ROI pooling layer only supports the case that batch size equals to 1?

zfchenUnique commented 7 years ago

From the source code(roi_pooling_cuda.c) and my naive experiments, it seems that the RoI pooling layer only support batch size equals to one. Does anyone know why?

longcw commented 7 years ago

It supports batch_size > 1. You can comment the if statement in roi_pooling_cuda.c and rebuild it.

brisker commented 6 years ago

@longcw @JeffCHEN2017 does this project support batch_size larger than 1？

zfchenUnique commented 6 years ago

Yes, it supports as long as you comment the codes in row_pooling_cuda.c. Please read the code for details. And I have been using it for a while and so far so good.

samet-akcay commented 6 years ago

@JeffCHEN2017 , @longcw, can you please elaborate how you managed to train with multiple batch size? As you guys suggested, I re-ran roi_pooling_cuda.c by commenting out the relevant lines. Then, I changed IMS_PER_BATCH: 4 in experiments/cfgs/faster_rcnn_end2end.yml. When I start to train I got the following:

File "train.py", line 115, in <module>
    blobs = data_layer.forward()
  File "/home/sam/Projects/detection/frcnn.pytorch/faster_rcnn/roi_data_layer/layer.py", line 74, in forward
    blobs = self._get_next_minibatch()
  File "/home/sam/Projects/detection/frcnn.pytorch/faster_rcnn/roi_data_layer/layer.py", line 70, in _get_next_minibatch
    return get_minibatch(minibatch_db, self._num_classes)
  File "/home/sam/Projects/detection/frcnn.pytorch/faster_rcnn/roi_data_layer/minibatch.py", line 39, in get_minibatch
    assert len(im_scales) == 1, "Single batch only"
AssertionError: Single batch only

Then, I commented out relevant assert lines, and finally got another error:

File "train.py", line 123, in <module>
    net(im_data, im_info, gt_boxes, gt_ishard, dontcare_areas)
  File "/home/sam/.virtualenvs/cv/lib/python2.7/site-packages/torch/nn/modules/module.py", line 224, in __call__
    result = self.forward(*input, **kwargs)
  File "/home/sam/Projects/detection/frcnn.pytorch/faster_rcnn/faster_rcnn.py", line 215, in forward
    features, rois = self.rpn(im_data, im_info, gt_boxes, gt_ishard, dontcare_areas)
  File "/home/sam/.virtualenvs/cv/lib/python2.7/site-packages/torch/nn/modules/module.py", line 224, in __call__
    result = self.forward(*input, **kwargs)
  File "/home/sam/Projects/detection/frcnn.pytorch/faster_rcnn/faster_rcnn.py", line 71, in forward
    cfg_key, self._feat_stride, self.anchor_scales)
  File "/home/sam/Projects/detection/frcnn.pytorch/faster_rcnn/faster_rcnn.py", line 122, in proposal_layer
    x = proposal_layer_py(rpn_cls_prob_reshape, rpn_bbox_pred, im_info, cfg_key, _feat_stride, anchor_scales)
  File "/home/sam/Projects/detection/frcnn.pytorch/faster_rcnn/rpn_msr/proposal_layer.py", line 131, in proposal_layer
    proposals = bbox_transform_inv(anchors, bbox_deltas)
  File "/home/sam/Projects/detection/frcnn.pytorch/faster_rcnn/fast_rcnn/bbox_transform.py", line 59, in bbox_transform_inv
    pred_ctr_x = dx * widths[:, np.newaxis] + ctr_x[:, np.newaxis]
ValueError: operands could not be broadcast together with shapes (74592,1) (18648,1)

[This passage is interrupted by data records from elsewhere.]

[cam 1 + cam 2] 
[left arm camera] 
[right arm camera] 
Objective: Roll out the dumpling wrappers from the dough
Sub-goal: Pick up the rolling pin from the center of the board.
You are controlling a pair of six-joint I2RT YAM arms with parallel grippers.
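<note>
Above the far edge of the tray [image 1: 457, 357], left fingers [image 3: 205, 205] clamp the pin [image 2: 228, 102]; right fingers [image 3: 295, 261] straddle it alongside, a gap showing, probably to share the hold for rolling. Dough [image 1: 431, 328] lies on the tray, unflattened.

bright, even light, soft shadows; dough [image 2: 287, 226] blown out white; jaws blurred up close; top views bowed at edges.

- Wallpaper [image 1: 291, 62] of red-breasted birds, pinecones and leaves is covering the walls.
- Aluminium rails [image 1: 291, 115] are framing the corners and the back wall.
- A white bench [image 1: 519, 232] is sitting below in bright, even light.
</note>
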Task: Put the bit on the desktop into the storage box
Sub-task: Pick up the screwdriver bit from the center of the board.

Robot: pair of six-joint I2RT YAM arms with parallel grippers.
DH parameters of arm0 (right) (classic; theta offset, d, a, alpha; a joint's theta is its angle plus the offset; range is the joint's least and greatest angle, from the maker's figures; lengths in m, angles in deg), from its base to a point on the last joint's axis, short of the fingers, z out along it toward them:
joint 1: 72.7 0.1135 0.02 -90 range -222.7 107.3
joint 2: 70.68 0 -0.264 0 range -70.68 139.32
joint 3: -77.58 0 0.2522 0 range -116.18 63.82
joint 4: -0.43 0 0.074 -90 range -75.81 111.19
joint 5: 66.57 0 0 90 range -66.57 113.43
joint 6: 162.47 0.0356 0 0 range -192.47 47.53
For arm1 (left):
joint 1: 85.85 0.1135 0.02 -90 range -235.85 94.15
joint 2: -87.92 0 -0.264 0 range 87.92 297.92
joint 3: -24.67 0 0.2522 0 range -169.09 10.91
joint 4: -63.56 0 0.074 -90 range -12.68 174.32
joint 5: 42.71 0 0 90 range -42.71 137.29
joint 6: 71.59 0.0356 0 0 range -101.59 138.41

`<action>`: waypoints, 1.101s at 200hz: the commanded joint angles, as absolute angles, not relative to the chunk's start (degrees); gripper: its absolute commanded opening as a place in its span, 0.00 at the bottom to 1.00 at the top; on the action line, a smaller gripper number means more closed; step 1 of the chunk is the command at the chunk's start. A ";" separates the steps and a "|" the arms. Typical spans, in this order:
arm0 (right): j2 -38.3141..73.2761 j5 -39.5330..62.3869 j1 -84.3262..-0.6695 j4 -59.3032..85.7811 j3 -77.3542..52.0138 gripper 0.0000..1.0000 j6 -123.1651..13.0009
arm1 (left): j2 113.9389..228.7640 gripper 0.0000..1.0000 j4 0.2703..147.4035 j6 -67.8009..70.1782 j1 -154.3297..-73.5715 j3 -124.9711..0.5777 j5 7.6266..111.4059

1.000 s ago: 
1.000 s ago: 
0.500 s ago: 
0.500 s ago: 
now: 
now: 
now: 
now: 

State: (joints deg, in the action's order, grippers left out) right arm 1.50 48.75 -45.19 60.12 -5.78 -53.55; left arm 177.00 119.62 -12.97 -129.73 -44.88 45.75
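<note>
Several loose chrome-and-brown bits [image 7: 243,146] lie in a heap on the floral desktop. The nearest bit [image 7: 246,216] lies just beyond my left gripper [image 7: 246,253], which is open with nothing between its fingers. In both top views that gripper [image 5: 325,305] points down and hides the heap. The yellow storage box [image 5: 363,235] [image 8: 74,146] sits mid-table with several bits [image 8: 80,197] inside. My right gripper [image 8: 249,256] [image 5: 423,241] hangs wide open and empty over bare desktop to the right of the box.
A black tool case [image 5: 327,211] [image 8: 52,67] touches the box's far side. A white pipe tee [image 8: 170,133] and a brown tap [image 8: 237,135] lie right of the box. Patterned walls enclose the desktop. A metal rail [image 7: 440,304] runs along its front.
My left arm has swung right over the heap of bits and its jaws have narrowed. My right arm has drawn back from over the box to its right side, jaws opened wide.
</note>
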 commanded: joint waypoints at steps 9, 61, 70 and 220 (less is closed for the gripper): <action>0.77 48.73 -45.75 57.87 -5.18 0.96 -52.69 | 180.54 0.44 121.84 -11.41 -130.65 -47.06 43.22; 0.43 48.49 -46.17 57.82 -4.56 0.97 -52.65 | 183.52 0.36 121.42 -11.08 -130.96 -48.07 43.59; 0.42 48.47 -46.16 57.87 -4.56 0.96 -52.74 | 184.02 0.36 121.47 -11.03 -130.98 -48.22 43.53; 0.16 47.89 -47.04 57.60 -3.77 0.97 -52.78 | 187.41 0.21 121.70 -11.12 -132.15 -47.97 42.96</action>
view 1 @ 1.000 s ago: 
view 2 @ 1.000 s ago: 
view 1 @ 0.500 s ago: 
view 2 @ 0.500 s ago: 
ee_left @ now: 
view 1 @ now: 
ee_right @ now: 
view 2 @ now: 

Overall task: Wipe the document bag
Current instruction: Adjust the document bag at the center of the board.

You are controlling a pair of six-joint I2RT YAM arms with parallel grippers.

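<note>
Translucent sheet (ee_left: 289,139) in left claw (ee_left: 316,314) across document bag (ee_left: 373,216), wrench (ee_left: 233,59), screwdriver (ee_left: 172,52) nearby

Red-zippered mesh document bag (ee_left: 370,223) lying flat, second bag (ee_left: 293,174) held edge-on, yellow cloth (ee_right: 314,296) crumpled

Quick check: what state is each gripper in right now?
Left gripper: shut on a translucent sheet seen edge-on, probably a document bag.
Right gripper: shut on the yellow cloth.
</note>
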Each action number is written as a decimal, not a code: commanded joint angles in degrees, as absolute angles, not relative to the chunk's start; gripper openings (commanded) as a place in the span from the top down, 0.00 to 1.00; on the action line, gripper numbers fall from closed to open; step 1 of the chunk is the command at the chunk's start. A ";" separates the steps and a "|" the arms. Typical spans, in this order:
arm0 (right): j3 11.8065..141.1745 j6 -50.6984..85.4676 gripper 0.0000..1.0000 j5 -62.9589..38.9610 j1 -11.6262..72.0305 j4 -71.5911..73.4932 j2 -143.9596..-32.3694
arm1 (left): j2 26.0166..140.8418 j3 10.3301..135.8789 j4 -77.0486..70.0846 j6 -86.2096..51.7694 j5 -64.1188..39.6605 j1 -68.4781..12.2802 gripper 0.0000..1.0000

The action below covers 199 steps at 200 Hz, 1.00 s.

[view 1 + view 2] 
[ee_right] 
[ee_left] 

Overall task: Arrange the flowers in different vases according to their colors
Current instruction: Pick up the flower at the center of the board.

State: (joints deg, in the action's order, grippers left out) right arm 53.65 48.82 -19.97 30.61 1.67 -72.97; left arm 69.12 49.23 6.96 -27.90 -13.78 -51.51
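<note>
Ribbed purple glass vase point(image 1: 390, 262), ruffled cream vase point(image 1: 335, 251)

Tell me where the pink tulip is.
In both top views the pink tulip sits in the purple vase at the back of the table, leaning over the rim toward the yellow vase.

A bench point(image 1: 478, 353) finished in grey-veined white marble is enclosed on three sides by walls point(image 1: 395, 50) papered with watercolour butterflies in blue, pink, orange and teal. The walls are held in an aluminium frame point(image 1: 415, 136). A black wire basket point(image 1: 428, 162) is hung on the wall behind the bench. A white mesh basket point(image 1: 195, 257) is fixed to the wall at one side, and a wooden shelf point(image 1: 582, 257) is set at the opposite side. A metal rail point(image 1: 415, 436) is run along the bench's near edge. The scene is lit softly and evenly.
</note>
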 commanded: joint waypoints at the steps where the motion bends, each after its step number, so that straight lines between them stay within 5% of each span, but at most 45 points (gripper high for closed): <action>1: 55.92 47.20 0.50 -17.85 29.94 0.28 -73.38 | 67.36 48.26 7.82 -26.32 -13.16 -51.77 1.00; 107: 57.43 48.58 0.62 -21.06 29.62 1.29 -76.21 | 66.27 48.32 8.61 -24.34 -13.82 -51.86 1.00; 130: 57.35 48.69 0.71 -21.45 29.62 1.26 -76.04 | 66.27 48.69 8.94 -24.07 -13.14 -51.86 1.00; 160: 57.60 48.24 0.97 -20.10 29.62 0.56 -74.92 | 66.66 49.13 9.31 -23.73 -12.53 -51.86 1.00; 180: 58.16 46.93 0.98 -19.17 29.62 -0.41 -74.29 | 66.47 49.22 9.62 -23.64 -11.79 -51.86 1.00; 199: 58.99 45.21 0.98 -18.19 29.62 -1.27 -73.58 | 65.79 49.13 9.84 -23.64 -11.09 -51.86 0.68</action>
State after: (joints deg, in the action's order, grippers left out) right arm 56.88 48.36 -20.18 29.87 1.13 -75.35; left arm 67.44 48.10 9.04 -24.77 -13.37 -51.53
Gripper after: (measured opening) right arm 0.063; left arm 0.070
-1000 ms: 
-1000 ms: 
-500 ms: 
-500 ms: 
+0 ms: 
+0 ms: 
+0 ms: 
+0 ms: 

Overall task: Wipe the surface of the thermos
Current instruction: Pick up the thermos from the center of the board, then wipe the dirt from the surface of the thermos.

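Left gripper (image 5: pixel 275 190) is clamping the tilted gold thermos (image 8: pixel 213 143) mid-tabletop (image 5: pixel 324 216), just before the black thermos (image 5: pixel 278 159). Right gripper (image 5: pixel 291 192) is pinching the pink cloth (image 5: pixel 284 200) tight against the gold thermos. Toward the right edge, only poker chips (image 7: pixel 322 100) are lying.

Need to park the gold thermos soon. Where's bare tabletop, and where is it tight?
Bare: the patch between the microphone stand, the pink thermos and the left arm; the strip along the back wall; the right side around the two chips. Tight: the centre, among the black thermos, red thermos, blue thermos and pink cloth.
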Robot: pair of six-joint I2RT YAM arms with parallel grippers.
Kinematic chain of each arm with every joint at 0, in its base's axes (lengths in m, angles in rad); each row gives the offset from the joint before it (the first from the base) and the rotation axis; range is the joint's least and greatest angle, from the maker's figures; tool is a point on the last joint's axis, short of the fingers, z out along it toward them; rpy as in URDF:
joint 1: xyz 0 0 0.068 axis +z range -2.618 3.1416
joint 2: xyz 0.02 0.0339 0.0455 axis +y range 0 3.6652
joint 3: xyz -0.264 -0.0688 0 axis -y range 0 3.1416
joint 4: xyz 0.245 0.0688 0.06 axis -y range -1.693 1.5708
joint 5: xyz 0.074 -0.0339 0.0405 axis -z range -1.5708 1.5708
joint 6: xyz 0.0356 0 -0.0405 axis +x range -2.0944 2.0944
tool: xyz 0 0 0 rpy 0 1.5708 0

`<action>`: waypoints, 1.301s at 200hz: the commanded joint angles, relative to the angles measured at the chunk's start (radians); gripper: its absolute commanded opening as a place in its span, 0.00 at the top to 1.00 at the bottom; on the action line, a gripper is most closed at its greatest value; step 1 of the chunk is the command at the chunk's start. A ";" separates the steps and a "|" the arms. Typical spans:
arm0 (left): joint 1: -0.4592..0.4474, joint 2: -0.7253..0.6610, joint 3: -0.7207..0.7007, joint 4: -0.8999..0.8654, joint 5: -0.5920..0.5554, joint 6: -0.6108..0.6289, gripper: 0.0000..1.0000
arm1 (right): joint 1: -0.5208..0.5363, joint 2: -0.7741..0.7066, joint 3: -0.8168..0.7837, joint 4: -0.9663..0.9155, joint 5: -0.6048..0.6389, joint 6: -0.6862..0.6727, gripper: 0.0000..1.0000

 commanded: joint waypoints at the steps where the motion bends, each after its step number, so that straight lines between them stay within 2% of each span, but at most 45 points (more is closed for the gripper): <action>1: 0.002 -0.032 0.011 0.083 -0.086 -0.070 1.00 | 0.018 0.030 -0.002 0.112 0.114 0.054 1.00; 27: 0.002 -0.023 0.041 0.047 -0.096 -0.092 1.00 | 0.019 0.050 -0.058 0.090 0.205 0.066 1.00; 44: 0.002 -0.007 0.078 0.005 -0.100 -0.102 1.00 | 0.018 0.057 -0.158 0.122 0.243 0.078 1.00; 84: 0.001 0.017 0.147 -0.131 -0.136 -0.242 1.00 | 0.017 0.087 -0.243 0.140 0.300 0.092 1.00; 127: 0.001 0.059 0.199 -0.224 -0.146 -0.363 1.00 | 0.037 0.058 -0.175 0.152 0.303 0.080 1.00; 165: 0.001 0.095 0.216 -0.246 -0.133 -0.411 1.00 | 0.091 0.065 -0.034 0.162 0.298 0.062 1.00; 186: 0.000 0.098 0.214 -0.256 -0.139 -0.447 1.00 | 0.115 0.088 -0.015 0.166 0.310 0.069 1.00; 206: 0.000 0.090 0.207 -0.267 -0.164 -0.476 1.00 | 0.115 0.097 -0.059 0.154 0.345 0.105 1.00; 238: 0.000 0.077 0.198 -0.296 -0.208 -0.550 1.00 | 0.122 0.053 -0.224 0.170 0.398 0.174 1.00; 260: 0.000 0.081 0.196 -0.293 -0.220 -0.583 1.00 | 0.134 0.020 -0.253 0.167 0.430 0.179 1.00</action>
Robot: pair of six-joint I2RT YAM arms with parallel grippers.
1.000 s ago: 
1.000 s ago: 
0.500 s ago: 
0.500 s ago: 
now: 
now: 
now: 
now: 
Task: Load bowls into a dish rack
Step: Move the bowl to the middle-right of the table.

Seems like it can't load boxes? Have you experiences anything likes this? If so, how did you manage to solve it?

lopuhin commented 6 years ago

FWIW, there is also a subtle bug in the cuda backwards code for roi pooling that manifests itself only when batch size is > 1:

This line https://github.com/longcw/faster_rcnn_pytorch/blob/4fda7a4b89cf71fc3905bd484b1dc82dbc6150d1/faster_rcnn/roi_pooling/src/cuda/roi_pooling_kernel.cu#L170 should end with == (c * height + h) * width + w instead of == index, or else gradients will be propagated only into the first element of the batch. Discovered this issue while using roi pooling layer for another project.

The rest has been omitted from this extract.